The U.S. Department of Justice’s (DOJ) attempt to block American Express Global Business Travel’s (Amex GBT) $570 million acquisition of rival CWT has sparked debate among travel lawyers and industry stakeholders. The DOJ claims the merger could harm competition among large travel management companies (TMCs), but legal experts argue that this case lacks substantial evidence and misrepresents the industry’s competitive dynamics.
In its lawsuit, the DOJ highlights that the merger would reduce competition within the global and multinational TMC market. It suggests that eliminating a top player like CWT would leave corporations with fewer choices, potentially leading to higher prices and less innovation. The agency views TMC operations as divided into two segments: large global/multinational corporations and small-to-medium enterprises (SMEs), focusing its concern on the former group.
However, travel attorney and columnist Mark Pestronk finds this segmentation flawed. According to Pestronk, “In corporate travel, there are no distinct markets. The needs of large customers are similar to those of small-to-medium enterprises.” He further points out that TMCs cater to clients of all sizes, making the DOJ’s market division an artificial construct. If the top players Amex GBT, BCD Travel, and CWT ceased to exist, smaller TMCs could step in to meet corporate demands.
Amex GBT’s response echoes this sentiment, stating the DOJ’s complaint takes a “narrow and misguided view” of competition. They argue that the DOJ’s focus on U.S.-headquartered multinational corporations, representing less than 3% of the global business travel market, disregards the broader competitive landscape.
Another travel attorney, Jeffrey Ment, shares skepticism about the DOJ’s arguments. “The DOJ’s usual antitrust cases aim to protect individual consumers from higher prices or reduced services,” Ment explains. “Here, the focus is on safeguarding options for large corporations, which could manage travel independently if needed.” He adds that most corporations prefer TMCs for their negotiated rates and industry connections, but these benefits don’t hinge solely on the existence of a few dominant players.
Ment notes that the DOJ’s recent actions such as challenges to American Airlines and JetBlue’s Northeast Alliance and the Spirit Airlines-JetBlue merger focused on consumer harm.
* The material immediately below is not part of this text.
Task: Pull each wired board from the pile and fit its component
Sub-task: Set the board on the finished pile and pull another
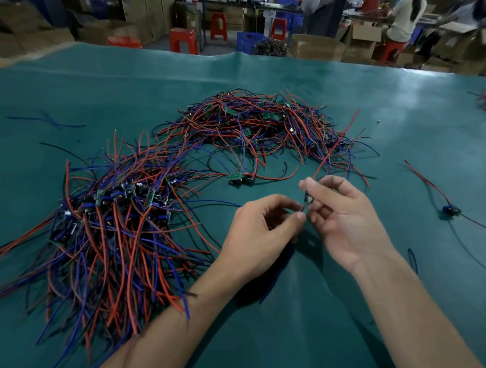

The Amex GBT-CWT case, by contrast, centers on large companies’ procurement options, a less relatable concern for regulators and the public.
The proposed merger has also attracted scrutiny in the U.K., where the Competition and Markets Authority (CMA) extended its review period until March 9, 2025. In a preliminary report, the CMA raised concerns about diminished competition for business travel clients with high spending requirements exceeding $25 million annually.
Despite these concerns, industry experts argue that competition remains robust. Smaller TMCs and emerging players have the capacity to serve high-spending clients, undermining the argument that the merger would create a monopoly or significantly limit choices.
The DOJ’s case against the Amex GBT-CWT merger underscores differing interpretations of competition in the travel management sector. While the DOJ frames the acquisition as a threat to corporate options, travel lawyers emphasize that the industry’s dynamics offer resilience and adaptability.
For now, the case remains unresolved, with both the DOJ and CMA continuing their investigations. However, as legal experts dissect the DOJ’s rationale, the consensus appears to favor the merger’s proponents, who argue that the acquisition reflects the natural evolution of a competitive, globalized industry. Whether these arguments will sway regulators remains to be seen, but the case serves as a fascinating test of antitrust principles in the modern travel economy.